On April 15 and 16, 2009, Wake Forest University hosted top admissions officers and leading researchers from Berkeley, Duke, Harvard, Ohio State, Princeton, Texas, Virginia, Yale and other universities along with the director of data research for U.S. News & World Report for the Rethinking Admissions conference.
Participants presented papers and discussed research on standardized testing, diversity, creativity, college ratings and how to evaluate success in college. The two-day event was followed by a public lecture on April 21, featuring Robert Sternberg, Dean of Tufts University, who reported on Tuft’s experiment with essay questions as predictors of success in college.
University admissions policies, and the tools used in the process, are complex and raise a number of interesting research questions. What role should standardized testing play in admissions practices? How well does high-school GPA and class rank predict college grades and graduation? How should personal promise for creativity and leadership be evaluated? How heavily should extracurricular accomplishments be weighed? What is the best way to craft a class for academic excellence and social diversity?
Reports from some of America’s top academicians, research scientists, and administrative leaders in higher education revolved around these critical subjects. Admissions officers from Duke University, Harvard University, Spelman College, Tufts University, University of Virginia, University of Texas at Austin, and Wake Forest University joined scholars from Bowling Green State University, Princeton University, Ohio State University, University of California at Berkeley, and the University of Georgia. Author Daniel Golden, who won the Pulitzer Prize for a series of articles he wrote on inequities in college admissions, delivered the keynote address on April 15. His presentation titled Slumdog Ivy Leaguer, drew parallels between the obstacles faced by low-income students trying to get into Ivy League schools and the homeless hero in the Academy Award-winning movie Slumdog Millionaire.
In session 1, two panels reported on the experiences of public and private universities with standardized tests. Topics included new findings on the predictive power of the SAT by gender, race and family socioeconomic status (SES) and the effects of going SAT optional on both the social diversity and academic quality of undergraduates. Research also was presented from the only national, empirical study to date by independent academics on the validity of the new SAT.
Session 2 examined the challenges of crafting a class, with particular emphasis on the academic and social goals of admissions. Daniel Golden, former Deputy Bureau Chief for the Wall Street Journal, and author of The Price of Admissions (2006), gave the Keynote Address in the afternoon.

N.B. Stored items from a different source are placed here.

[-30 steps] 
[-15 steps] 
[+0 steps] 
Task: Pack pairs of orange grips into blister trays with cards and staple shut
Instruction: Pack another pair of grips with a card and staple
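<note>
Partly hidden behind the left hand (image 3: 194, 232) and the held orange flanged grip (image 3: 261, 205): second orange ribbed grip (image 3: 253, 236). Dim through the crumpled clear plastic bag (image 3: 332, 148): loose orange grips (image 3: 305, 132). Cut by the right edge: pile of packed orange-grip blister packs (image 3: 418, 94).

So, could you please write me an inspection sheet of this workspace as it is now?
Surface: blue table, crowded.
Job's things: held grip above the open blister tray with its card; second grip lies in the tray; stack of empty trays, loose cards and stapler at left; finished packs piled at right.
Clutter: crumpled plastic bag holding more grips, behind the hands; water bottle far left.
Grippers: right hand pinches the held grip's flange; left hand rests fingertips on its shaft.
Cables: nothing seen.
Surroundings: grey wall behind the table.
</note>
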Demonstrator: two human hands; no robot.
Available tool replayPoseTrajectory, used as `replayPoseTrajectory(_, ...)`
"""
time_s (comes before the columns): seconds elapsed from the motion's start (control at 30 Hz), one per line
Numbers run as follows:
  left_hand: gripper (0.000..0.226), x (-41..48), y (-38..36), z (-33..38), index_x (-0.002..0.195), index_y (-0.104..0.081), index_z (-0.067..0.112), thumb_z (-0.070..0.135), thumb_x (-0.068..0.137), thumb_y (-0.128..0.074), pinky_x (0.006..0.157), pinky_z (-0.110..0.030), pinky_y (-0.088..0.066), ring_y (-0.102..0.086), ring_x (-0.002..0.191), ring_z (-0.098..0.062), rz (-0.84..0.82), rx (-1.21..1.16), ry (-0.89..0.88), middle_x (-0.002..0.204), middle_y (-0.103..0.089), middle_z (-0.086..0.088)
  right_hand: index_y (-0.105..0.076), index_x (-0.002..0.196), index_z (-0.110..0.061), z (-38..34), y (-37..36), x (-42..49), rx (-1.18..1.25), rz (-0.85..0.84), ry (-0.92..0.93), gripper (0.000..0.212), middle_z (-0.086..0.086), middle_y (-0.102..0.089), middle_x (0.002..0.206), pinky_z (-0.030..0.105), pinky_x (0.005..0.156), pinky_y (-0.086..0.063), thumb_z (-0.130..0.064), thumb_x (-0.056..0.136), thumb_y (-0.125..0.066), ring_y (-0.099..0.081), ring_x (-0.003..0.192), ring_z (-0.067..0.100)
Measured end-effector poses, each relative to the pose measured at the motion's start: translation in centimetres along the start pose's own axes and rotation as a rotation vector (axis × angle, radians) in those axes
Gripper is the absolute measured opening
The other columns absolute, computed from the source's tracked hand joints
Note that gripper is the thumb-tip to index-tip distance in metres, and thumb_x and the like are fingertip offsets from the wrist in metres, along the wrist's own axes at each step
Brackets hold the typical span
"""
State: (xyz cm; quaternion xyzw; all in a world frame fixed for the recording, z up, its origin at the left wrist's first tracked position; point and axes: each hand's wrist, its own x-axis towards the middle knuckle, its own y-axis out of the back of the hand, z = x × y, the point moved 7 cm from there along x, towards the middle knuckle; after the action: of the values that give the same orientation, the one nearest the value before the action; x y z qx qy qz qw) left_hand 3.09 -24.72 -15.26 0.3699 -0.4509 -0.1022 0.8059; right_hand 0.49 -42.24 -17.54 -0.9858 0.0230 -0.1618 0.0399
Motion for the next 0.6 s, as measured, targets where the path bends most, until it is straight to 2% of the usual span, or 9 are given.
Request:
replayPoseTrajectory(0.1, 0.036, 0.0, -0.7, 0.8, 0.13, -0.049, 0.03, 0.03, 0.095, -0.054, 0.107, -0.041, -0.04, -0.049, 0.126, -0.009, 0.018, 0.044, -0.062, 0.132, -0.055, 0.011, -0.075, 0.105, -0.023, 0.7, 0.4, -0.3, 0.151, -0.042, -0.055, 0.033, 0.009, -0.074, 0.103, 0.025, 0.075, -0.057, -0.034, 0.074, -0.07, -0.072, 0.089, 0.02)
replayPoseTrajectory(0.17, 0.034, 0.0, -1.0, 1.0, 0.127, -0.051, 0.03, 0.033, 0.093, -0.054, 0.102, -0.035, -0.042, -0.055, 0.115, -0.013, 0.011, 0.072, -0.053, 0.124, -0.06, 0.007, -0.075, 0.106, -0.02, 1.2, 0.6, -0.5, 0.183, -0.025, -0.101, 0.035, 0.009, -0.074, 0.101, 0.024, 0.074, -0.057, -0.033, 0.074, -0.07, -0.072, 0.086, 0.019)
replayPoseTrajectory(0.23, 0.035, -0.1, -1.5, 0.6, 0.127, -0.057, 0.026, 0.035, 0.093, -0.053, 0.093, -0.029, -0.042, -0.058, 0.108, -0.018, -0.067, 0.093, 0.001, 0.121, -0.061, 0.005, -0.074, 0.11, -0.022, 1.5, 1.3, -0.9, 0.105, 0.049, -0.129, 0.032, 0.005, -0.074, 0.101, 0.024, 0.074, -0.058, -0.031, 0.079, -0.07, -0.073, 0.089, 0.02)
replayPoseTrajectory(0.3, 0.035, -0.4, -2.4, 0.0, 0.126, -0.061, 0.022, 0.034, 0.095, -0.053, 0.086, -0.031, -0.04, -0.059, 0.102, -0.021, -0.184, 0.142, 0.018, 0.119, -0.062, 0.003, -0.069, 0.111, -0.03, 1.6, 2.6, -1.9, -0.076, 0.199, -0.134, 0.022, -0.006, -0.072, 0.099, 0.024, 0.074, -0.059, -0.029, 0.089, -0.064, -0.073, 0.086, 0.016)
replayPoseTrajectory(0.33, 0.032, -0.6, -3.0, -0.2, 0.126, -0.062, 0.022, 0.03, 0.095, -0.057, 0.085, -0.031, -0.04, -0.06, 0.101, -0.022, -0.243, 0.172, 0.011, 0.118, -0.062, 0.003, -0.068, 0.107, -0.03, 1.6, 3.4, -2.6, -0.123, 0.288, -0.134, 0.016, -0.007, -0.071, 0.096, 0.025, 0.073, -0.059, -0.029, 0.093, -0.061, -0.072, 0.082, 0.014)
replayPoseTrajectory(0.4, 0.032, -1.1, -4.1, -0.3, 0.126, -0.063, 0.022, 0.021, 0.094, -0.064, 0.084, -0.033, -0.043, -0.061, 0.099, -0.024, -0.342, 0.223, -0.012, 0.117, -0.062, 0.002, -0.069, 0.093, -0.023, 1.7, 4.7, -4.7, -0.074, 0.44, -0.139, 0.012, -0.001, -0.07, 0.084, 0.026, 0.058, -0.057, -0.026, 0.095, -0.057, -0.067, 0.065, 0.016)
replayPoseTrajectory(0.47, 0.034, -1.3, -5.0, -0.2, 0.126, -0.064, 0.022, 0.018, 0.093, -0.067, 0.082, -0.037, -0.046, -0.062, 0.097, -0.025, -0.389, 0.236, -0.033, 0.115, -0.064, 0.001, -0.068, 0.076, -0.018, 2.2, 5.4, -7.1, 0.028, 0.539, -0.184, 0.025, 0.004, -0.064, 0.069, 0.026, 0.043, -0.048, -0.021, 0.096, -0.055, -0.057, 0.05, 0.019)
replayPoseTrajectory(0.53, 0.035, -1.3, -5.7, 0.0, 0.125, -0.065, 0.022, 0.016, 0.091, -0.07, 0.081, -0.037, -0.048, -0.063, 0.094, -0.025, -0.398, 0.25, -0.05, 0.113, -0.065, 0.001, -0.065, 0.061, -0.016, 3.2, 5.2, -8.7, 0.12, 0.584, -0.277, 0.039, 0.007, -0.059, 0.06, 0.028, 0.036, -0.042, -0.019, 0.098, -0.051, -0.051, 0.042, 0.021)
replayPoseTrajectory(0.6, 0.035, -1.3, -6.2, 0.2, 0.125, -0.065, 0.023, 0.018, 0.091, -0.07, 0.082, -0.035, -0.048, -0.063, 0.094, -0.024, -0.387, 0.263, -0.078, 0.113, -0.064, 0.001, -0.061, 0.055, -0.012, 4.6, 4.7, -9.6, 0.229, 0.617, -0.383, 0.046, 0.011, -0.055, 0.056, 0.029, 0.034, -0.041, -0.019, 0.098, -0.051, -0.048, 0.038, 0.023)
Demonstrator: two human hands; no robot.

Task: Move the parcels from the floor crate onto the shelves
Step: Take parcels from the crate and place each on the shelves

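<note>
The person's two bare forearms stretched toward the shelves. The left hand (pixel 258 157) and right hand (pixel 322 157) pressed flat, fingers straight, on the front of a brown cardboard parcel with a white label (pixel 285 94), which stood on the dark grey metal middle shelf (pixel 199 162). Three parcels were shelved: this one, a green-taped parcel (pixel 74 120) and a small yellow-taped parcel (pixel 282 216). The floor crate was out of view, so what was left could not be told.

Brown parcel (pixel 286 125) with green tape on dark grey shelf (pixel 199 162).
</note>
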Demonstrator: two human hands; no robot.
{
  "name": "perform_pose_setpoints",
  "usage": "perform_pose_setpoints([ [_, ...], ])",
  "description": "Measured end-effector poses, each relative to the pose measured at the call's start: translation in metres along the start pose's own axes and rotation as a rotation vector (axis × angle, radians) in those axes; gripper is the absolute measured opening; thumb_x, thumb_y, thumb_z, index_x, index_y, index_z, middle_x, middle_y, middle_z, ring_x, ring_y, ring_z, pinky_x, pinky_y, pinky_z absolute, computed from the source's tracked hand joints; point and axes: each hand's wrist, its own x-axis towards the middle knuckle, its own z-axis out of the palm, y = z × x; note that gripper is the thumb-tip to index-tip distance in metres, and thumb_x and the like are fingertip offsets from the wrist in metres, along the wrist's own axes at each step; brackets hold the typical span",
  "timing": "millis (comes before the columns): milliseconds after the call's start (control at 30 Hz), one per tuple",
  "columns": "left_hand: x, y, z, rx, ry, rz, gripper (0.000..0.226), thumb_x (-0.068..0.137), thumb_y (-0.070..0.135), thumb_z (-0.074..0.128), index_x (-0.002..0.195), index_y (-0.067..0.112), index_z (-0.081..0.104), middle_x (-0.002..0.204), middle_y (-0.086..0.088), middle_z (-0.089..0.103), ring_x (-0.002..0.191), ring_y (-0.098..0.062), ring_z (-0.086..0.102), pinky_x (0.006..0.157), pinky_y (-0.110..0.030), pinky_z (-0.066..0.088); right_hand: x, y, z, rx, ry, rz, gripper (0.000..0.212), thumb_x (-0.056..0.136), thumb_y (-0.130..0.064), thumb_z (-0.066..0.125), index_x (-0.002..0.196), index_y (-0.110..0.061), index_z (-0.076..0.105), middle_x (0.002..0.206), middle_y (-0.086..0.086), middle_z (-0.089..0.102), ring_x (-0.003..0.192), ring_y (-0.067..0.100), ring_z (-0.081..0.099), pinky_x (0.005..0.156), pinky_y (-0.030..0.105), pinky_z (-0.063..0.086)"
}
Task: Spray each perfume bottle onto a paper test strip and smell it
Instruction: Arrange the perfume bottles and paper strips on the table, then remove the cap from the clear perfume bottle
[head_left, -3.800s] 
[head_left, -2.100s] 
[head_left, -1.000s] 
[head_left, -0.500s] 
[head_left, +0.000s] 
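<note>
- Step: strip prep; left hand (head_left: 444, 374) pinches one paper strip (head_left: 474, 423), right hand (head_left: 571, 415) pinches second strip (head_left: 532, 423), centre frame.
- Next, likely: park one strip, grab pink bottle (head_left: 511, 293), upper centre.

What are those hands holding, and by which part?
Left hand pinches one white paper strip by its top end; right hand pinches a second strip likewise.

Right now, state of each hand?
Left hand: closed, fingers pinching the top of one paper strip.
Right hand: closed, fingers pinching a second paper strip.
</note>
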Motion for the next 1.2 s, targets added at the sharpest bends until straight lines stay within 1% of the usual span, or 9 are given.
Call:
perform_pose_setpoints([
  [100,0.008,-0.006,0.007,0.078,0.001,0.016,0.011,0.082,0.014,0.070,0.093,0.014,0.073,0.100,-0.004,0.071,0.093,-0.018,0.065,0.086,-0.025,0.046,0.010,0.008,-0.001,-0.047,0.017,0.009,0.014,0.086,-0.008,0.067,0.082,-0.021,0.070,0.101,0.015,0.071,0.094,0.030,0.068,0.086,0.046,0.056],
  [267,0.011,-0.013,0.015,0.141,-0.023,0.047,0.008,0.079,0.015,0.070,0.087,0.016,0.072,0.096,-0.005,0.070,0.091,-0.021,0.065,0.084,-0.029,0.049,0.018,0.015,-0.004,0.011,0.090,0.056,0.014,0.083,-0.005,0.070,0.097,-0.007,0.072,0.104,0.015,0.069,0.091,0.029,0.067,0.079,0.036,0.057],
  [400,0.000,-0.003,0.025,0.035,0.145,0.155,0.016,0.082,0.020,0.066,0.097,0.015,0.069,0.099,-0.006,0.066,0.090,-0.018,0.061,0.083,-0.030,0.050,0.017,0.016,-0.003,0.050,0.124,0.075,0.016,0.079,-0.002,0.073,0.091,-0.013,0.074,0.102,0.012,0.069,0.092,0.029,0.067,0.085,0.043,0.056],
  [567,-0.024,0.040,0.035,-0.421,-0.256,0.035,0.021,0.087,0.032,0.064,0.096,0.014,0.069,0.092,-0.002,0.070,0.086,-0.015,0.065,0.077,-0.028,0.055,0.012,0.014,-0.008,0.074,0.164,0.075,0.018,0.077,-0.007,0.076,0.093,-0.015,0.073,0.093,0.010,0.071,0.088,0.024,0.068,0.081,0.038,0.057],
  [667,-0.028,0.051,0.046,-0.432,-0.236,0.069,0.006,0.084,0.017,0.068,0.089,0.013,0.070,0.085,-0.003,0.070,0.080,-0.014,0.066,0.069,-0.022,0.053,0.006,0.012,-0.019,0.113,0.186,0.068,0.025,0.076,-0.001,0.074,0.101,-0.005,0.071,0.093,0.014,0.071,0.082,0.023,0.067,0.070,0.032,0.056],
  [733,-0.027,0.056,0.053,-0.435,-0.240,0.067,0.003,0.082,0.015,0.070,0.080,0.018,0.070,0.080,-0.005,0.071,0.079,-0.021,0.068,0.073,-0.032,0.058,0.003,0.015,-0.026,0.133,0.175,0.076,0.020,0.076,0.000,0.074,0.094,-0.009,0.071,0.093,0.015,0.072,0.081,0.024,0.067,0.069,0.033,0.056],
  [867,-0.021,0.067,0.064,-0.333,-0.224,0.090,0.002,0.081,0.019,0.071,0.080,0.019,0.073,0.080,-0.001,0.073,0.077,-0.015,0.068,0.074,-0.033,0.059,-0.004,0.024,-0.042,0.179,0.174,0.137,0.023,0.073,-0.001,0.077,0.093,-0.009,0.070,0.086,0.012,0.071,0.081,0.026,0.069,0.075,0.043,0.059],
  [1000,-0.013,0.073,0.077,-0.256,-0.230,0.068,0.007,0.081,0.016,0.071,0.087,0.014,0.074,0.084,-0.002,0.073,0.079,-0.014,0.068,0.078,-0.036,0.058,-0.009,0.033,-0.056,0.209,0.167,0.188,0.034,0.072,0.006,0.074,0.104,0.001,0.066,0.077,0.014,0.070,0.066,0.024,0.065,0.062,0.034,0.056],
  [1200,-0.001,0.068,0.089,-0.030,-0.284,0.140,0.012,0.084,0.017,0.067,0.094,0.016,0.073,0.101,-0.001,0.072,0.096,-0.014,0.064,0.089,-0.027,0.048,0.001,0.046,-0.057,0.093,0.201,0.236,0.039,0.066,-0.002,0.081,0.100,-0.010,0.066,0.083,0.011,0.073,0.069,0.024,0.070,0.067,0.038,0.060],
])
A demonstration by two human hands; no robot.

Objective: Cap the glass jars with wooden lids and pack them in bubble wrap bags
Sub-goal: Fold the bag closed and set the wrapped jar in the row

Sessions 3 and 4 assessed the role of the high school record and admissions interviews, and discussed predicting creativity. Presentations focused on evaluating student success in college. How do we measure student success? Are there alternatives to graduation rates and the college GPA? In turn, how does one measure the value-added provided by a college education? In the conference’s final session, the dean of admissions at Yale, an outspoken critic of commercial magazine college rankings, exchanged views with U.S. News & World Report’s director of data research, and the economics professor who developed Forbes new college ratings system. They delved into the question of how much consumer magazine rating reports actually tell us about the quality of America’s colleges, and the role they play in student success.